Today’s Highlights

Very few. Spent most of today just making up lost time from earlier wanderings. Blasted from Albuquerque to Oklahoma City along Route 40. Few stops, only for gas and Nature.

- Spent most of the first leg regretting my Denny’s French Toast Slam with coffee. Not recommended prior to hours of driving. Many pit stops ensue. Ouchie.

- Cop scare on the way out of Denny’s. Luckily he was after someone else. Second such break I’ve caught on this trip.

- Tried to avoid stopping in Texas but hunger and fatigue got the better of me. I’ve not been very good about speed limits but I have been erring on the side of caution when I start to feel myself nodding off. Love’s Travel Stops are nice. I’ve also learned Stuckey’s still exists in some form or another.

- Noticed the Christian musicians on the radio out here have gotten really good at sounding like the stuff the Devil is sending to corrupt the unwary.

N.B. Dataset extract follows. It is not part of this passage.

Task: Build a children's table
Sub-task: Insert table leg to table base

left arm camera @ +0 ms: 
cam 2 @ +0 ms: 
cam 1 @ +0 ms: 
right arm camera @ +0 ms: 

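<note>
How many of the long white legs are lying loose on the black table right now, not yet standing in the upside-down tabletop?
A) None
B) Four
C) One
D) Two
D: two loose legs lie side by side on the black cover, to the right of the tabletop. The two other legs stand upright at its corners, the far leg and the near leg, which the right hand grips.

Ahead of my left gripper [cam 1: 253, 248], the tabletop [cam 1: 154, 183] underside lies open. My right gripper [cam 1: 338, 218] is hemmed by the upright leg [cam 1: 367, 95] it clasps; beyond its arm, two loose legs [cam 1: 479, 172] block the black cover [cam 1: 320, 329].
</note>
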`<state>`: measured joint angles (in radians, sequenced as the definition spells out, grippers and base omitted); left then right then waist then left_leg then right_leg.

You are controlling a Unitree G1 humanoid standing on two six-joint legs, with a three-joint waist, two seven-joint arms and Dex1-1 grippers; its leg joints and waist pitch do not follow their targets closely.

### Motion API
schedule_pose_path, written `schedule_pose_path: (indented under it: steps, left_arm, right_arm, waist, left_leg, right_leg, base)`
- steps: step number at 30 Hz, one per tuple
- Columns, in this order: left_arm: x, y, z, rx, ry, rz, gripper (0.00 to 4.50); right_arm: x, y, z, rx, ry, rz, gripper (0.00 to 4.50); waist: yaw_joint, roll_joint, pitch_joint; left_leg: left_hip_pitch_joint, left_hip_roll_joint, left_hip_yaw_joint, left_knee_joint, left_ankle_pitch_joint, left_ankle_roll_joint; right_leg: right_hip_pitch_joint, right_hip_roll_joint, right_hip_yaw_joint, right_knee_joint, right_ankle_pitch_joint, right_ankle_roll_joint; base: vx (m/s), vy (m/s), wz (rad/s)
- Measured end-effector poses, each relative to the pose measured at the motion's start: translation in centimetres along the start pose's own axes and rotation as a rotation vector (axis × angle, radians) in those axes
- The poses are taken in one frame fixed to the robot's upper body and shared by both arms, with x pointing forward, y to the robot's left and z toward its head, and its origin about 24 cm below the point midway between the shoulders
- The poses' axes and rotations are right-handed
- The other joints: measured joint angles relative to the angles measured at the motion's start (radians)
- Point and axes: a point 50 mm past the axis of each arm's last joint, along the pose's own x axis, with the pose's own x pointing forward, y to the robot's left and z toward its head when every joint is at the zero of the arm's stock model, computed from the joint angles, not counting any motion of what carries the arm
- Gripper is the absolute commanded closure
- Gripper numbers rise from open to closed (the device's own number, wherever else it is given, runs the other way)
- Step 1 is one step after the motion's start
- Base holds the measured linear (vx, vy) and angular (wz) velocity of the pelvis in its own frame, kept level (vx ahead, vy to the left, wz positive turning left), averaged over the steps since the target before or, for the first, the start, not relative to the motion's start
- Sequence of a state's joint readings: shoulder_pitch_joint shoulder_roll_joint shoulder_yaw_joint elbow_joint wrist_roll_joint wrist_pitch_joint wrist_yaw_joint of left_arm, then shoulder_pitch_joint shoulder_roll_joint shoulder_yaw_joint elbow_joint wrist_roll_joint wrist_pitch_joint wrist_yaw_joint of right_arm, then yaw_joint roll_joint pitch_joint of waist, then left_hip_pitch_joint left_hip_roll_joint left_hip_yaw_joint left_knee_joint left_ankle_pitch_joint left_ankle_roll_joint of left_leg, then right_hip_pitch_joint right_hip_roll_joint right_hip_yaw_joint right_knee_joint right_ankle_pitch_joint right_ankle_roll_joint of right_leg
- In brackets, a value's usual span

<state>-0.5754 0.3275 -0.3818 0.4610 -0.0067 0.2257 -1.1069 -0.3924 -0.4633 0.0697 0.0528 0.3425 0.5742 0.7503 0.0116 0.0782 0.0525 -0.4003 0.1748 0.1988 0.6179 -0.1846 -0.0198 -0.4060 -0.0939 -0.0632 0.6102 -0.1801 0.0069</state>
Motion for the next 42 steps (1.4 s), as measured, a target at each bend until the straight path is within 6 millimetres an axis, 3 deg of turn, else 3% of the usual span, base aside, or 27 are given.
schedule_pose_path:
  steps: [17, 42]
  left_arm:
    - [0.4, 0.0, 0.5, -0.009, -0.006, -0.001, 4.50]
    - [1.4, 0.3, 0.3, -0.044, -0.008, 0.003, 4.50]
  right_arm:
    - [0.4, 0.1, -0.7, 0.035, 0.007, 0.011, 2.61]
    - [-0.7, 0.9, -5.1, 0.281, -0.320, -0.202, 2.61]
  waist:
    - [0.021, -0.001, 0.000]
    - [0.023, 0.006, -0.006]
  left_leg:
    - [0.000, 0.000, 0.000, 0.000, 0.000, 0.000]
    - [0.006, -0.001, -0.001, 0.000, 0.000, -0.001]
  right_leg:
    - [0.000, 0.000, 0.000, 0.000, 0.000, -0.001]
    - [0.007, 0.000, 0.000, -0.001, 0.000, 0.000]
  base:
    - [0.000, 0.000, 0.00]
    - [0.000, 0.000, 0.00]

- Also radio-related, there was some Air Personality in Texas whose whole show appeared to be letting prisoners’ mothers read letters to their locked up spawn over the air. The host seemed to be working the Jesus grift but I could tell by the end of one of the more impaired mommy’s rants that he really wanted to die.

- Noticed there was some plant I’ve dubbed the Killer Mutant Dandelion spreading its spore all the way from Albuquerque to Amarillo. I took pictures of the ones I saw at Love’s until I noticed some of the local militia boys taking target practice at a nearby hill. Not worth dying for. Anyway it’s purple and prickly and its seeds look like huge white millipedes. They fill the air like soap bubbles at a kids party. Anybody know what these things are really called?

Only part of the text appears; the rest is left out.